Opérationnalisation : contraintes, risques, choix et solutions
3Les cours du MOOC se déroulent durant cinq semaines. En chaque début de semaine, les contenus articulés autour d’un thème précis sont rendus accessibles aux internautes. Parce que ce MOOC est le produit de la licence Sciences et Humanités, il a été élaboré en accord avec le principe fondateur de cette licence : la transdisciplinarité. Il ne s’agit pas de nier l’intérêt des disciplines mais de les rassembler pour l’étude d’un objet commun comme, ici, le langage, pour les enrichir mutuellement. Ainsi, chacune des disciplines, forte des concepts, lexiques, méthodes et outils d’analyses qui lui sont propres, est à même d’éclairer l’objet commun sous une lumière différente. Et chacune est à même, avec le temps, d’adopter des idées et des angles de vue exogènes, provenant des autres disciplines. L’ensemble de ces éclairages, lorsqu’ils sont accessibles à tous, rend l’objet en question beaucoup plus intelligible. Pour réussir ce passage vers la transdisciplinarité, on ne peut faire l’économie d’une période d’incompréhension initiale, d’ajustements, tout d’abord grossiers, puis de plus en plus fins pour qu’enfin, des spécialistes de différents horizons finissent par se comprendre, s’accorder, s’opposer et toujours s’émerveiller de la richesse des autres points de vue, sans avoir eu, à aucun moment, à simplifier leur propos. À l’issue de ce processus, il devient possible d’élaborer ensemble de nouvelles idées, plus complexes, plus riches et plus intéressantes que celles provenant des disciplines isolées.

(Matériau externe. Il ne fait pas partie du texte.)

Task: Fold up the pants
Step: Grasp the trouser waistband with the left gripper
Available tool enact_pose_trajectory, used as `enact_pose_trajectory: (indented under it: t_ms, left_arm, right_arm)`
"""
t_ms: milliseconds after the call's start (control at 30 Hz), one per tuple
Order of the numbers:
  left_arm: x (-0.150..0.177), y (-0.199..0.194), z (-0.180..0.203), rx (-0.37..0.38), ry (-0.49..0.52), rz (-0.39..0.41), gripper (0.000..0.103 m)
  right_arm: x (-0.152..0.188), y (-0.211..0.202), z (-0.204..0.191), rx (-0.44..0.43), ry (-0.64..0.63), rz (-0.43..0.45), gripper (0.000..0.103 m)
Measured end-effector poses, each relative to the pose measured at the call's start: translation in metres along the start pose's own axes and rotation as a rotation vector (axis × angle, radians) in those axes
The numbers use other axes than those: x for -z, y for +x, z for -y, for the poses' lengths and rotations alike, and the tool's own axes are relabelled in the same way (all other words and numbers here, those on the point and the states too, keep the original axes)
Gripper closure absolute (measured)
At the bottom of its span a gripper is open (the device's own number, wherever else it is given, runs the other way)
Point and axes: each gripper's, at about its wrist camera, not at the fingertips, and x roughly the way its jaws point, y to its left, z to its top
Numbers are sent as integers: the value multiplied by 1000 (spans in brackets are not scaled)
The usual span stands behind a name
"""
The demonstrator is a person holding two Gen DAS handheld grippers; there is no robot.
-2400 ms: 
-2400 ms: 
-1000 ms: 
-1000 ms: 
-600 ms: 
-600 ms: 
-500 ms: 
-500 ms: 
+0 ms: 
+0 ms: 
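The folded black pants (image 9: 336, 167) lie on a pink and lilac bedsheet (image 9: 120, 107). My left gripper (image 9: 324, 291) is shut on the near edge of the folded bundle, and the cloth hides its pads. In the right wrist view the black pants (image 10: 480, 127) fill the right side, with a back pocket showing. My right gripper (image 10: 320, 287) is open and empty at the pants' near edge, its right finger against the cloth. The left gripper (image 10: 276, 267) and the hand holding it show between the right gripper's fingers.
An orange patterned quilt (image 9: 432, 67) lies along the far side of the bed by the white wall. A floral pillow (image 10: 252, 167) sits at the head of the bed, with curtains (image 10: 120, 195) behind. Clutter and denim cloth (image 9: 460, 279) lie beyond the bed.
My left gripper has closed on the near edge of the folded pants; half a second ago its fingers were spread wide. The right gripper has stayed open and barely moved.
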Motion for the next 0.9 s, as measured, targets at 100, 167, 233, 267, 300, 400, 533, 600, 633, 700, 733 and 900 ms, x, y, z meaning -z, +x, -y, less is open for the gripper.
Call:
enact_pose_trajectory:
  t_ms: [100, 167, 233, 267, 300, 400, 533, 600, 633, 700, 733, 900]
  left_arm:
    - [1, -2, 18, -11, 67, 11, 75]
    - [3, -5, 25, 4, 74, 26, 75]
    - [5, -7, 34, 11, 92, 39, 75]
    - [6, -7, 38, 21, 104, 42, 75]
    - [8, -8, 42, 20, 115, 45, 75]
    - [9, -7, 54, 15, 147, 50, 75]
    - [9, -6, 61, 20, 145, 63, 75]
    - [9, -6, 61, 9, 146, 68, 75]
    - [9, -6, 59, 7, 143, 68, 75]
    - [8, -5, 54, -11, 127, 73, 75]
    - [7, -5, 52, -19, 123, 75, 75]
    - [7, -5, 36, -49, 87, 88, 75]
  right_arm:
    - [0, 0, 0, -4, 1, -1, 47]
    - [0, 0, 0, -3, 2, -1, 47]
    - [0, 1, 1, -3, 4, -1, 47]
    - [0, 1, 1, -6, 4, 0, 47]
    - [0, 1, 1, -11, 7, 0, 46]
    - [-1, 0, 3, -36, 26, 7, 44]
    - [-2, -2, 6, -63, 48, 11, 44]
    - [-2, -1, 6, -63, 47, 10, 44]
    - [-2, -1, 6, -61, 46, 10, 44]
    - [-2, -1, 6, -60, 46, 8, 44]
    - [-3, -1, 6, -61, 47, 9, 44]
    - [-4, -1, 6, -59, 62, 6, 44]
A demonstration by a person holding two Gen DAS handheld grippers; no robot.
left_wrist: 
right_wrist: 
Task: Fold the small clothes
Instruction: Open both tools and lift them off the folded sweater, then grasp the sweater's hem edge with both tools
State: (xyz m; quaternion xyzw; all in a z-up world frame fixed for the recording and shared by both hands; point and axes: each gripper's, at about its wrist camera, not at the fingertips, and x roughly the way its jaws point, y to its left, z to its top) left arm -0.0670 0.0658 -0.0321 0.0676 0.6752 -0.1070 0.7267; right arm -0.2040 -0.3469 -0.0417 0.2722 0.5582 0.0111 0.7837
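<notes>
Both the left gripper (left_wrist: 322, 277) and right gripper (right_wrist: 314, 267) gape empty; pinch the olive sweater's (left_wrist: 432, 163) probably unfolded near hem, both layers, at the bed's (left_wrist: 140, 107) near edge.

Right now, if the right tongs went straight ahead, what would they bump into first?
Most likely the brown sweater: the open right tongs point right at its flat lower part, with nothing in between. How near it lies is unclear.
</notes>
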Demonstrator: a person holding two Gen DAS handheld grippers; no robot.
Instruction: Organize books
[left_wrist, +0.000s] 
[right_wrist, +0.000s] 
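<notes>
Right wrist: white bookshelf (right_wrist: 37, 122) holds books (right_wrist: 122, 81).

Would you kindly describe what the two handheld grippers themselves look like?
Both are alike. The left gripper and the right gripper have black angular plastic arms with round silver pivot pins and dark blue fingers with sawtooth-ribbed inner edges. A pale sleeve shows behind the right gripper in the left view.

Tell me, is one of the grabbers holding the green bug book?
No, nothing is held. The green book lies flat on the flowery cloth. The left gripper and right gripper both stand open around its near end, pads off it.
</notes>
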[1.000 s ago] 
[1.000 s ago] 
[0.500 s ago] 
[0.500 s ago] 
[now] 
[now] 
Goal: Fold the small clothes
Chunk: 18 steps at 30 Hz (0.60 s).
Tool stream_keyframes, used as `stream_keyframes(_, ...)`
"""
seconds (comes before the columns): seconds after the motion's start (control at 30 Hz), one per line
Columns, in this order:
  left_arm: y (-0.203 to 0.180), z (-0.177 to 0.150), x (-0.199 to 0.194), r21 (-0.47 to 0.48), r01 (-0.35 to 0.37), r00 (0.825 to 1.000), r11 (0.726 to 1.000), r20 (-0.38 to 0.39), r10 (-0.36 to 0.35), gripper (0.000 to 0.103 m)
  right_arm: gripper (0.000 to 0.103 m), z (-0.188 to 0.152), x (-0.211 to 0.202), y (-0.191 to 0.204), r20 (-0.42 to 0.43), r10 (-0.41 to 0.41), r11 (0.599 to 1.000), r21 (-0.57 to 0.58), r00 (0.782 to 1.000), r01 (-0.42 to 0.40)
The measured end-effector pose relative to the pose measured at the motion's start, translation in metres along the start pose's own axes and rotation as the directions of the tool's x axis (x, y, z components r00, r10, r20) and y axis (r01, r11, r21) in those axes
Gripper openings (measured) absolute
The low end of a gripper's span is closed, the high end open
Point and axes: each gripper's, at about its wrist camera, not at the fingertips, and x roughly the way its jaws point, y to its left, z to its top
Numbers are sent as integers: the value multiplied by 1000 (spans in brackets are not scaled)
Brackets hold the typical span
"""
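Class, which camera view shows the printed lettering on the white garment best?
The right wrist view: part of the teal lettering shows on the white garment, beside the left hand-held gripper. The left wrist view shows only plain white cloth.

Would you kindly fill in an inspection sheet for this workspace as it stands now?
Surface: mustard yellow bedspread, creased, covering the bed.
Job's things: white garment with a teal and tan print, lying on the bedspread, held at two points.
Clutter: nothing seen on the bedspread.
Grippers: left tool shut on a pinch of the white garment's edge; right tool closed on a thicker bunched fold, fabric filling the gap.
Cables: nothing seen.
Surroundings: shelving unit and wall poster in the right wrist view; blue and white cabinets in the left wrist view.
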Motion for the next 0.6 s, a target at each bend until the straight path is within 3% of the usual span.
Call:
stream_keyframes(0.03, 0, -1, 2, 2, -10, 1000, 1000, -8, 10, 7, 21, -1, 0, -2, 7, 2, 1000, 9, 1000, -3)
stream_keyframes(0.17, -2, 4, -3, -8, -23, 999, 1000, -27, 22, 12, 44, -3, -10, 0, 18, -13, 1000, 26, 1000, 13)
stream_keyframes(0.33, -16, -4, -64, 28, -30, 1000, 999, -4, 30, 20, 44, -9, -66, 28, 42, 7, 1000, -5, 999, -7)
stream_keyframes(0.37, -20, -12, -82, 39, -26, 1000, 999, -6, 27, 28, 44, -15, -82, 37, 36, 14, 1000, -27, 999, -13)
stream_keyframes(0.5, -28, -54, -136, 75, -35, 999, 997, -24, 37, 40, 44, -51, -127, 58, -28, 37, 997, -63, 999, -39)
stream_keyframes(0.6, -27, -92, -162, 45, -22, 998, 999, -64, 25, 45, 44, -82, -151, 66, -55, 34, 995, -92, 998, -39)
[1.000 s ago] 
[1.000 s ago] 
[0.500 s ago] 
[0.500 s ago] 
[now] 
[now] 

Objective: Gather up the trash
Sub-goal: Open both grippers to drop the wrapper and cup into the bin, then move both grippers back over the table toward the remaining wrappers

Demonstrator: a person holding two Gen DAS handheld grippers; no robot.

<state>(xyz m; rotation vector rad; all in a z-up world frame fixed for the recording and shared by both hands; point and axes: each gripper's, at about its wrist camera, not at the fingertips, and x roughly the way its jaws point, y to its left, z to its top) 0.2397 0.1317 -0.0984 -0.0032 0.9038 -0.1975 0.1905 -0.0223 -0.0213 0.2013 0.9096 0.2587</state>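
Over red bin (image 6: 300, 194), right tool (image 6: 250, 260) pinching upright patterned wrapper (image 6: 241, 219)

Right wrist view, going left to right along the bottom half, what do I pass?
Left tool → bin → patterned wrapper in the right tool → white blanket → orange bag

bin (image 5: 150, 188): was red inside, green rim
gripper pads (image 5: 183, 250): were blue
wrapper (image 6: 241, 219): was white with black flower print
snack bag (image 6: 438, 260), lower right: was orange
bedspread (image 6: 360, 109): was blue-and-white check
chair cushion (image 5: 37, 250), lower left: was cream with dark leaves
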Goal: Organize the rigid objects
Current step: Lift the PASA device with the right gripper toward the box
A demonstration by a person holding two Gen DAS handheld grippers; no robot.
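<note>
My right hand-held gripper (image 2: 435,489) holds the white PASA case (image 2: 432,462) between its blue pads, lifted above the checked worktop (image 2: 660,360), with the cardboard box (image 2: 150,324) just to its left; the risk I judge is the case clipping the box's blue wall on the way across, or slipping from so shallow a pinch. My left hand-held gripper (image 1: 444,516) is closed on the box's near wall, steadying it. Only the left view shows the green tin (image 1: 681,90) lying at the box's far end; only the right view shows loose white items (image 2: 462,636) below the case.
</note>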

4La conception du MOOC n’a pas dérogé à la règle : elle s’est faite sur le mode de la transdisciplinarité. Ainsi, chacune des semaines de cours, y compris celles qui relèvent plus spécifiquement d’une discipline ou l’autre, est le fruit d’une étroite collaboration entre Marie Montant pour la biologie et les sciences cognitives, Baptiste Morizot pour la philosophie, Cristel Portes pour la linguistique et Sara Ploquin Donzenac pour la critique constructive, le lissage et la mise en forme. Parce que le MOOC est une version raccourcie des enseignements dispensés en présentiel, ses contenus ont été entièrement repensés afin d’assurer la cohérence de l’ensemble. Cette refonte a été réalisée par l’ensemble des membres de l’équipe, à l’issue de maintes séances de discussion au cours desquelles de nouvelles idées ont vu le jour. Ces discussions ont porté tout autant sur les contenus eux-mêmes que sur la manière de les présenter. Notre défi était le suivant : comment répondre aux exigences du net en termes d’intelligibilité des contenus, sans tomber dans une simplification qui porterait atteinte à l’essence même des idées que nous tentons de porter et de tansmettre ? La solution a émergé au fil des semaines et des compromis, entre exigence académique et exigence pédagogique, après de nombreux aller-retours entre les membres de l’équipe et également par l’usage des outils et de l’interface mis à notre disposition par la plateforme FUN qui héberge le MOOC. Ces compromis n’ont pas abouti à une uniformisation de surface de nos disciplines. Au contraire, leurs particularités persistent dans le produit final : les argumentaires philosophique et linguistique demandent plus de développements textuels que les sciences cognitives qui, elles, tendent plutôt à décrire des mécanismes et à les illustrer. Ces différences ne peuvent pas être aplanies sans perdre en substance. Elles participent aussi de la richesse de ce MOOC.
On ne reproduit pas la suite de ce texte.